* _RECORDED INFORMATION_:

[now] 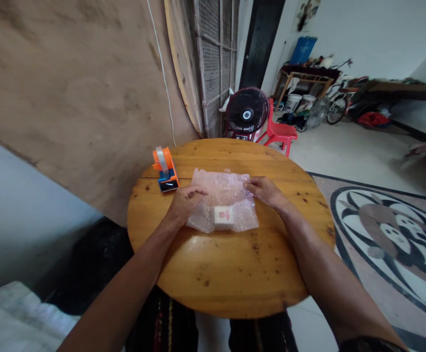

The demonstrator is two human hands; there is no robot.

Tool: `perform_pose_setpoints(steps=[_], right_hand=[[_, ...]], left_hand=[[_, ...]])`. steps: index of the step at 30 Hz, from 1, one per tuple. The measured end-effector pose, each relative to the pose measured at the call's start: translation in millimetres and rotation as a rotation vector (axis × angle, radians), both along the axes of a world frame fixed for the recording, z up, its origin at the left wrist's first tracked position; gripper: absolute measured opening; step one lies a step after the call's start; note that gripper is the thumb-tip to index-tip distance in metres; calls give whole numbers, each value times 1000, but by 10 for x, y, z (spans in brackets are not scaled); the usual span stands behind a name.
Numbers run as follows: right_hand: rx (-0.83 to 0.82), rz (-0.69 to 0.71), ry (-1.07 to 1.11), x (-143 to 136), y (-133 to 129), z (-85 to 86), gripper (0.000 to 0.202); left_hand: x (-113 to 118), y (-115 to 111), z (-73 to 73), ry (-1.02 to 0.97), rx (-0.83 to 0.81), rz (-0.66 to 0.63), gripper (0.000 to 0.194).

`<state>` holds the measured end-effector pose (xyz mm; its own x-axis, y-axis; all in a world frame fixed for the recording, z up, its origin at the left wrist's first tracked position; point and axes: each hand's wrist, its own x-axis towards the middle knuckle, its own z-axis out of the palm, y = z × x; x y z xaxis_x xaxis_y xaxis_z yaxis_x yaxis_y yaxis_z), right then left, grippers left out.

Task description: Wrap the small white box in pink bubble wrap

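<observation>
A sheet of pinkish clear bubble wrap (220, 186) lies on the round wooden table (227, 274). Near its front edge, a small whitish box (223, 215) with a red print sits under or within a layer of the wrap. My left hand (186, 204) has its fingers closed at the wrap's left side. At the right edge, my right hand (267, 190) pinches the wrap between thumb and fingers. An orange and blue tape dispenser (166, 168) with a roll of clear tape stands to the left, beyond my left hand.
Behind the table are a dark fan (247, 111) and a red plastic chair (281, 131). A board wall (88, 88) rises close on the left, with a black bag (97, 259) below it. A bicycle (337, 105) stands farther back.
</observation>
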<state>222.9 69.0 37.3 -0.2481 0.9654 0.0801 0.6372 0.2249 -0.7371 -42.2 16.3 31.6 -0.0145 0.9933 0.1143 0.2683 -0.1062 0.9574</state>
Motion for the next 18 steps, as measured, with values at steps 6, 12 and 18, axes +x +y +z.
perform_pose_setpoints(steps=[6,12,18], right_hand=[[-18,-21,-9,41,20,-15,28],[70,-170,1,32,20,12,14],[326,-203,150,-127,-150,157,26]], left_hand=[[-26,29,-66,8,-18,40,23],[-27,36,-75,21,-34,-36,28],[-20,27,-81,5,-13,-169,38]])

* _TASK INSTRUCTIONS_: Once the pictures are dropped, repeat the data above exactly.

* _ANSWER BELOW_:
[now] 

The demonstrator is two human hands; there is no robot.

Tool: `perform_pose_setpoints(steps=[_], right_hand=[[_, ...]], left_hand=[[_, ...]])`. steps: index of the step at 30 Hz, from 1, one per tuple. The measured end-effector pose, each relative to the pose measured at the call's start: translation in millimetres and rotation as a rotation vector (axis × angle, radians), both along the axes of a world frame fixed for the recording, z up, its origin at the left wrist's first tracked position; gripper: absolute measured opening; step one lies a step after the call's start; note that gripper is the thumb-tip to index-tip distance in metres; calls give whole numbers, each value times 1000, but by 10 for x, y, z (spans in brackets are not scaled); the usual span stands behind a name.
Numbers run as follows: right_hand: rx (-0.83 to 0.82), rz (-0.69 to 0.71), ry (-1.07 to 1.11), x (-143 to 136), y (-133 to 129), z (-85 to 86), gripper (0.000 to 0.202); left_hand: x (-113 to 118), y (-115 to 111), z (-73 to 73), ry (-1.02 to 0.97), rx (-0.83 to 0.81), rz (-0.66 to 0.63), gripper (0.000 to 0.194).

`<state>` holds the measured end-effector pose (xyz mm; its own x-axis, y-axis; all in a world frame fixed for the recording, z up, its origin at the left wrist's first tracked position; point and axes: each hand's wrist, its own x-axis towards the middle knuckle, its own z-axis out of the palm, y = z × x; x y z xaxis_x xaxis_y xaxis_z yaxis_x yaxis_y yaxis_z), right then left, grippers left out.

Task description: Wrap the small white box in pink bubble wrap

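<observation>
A sheet of pinkish clear bubble wrap (220, 186) lies on the round wooden table (227, 274). Near its front edge, a small whitish box (223, 215) with a red print sits under or within a layer of the wrap. My left hand (186, 204) has its fingers closed at the wrap's left side. At the right edge, my right hand (267, 190) pinches the wrap between thumb and fingers. An orange and blue tape dispenser (166, 168) with a roll of clear tape stands to the left, beyond my left hand.
Behind the table are a dark fan (247, 111) and a red plastic chair (281, 131). A board wall (88, 88) rises close on the left, with a black bag (97, 259) below it. A bicycle (337, 105) stands farther back.
</observation>
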<state>222.9 69.0 37.3 -0.2481 0.9654 0.0801 0.6372 0.2249 -0.7371 -42.2 16.3 31.6 -0.0145 0.9933 0.1143 0.2683 -0.1062 0.9574</state>
Motion for the next 18 steps, as measured, with values at steps 6, 12 and 18, axes +x +y +z.
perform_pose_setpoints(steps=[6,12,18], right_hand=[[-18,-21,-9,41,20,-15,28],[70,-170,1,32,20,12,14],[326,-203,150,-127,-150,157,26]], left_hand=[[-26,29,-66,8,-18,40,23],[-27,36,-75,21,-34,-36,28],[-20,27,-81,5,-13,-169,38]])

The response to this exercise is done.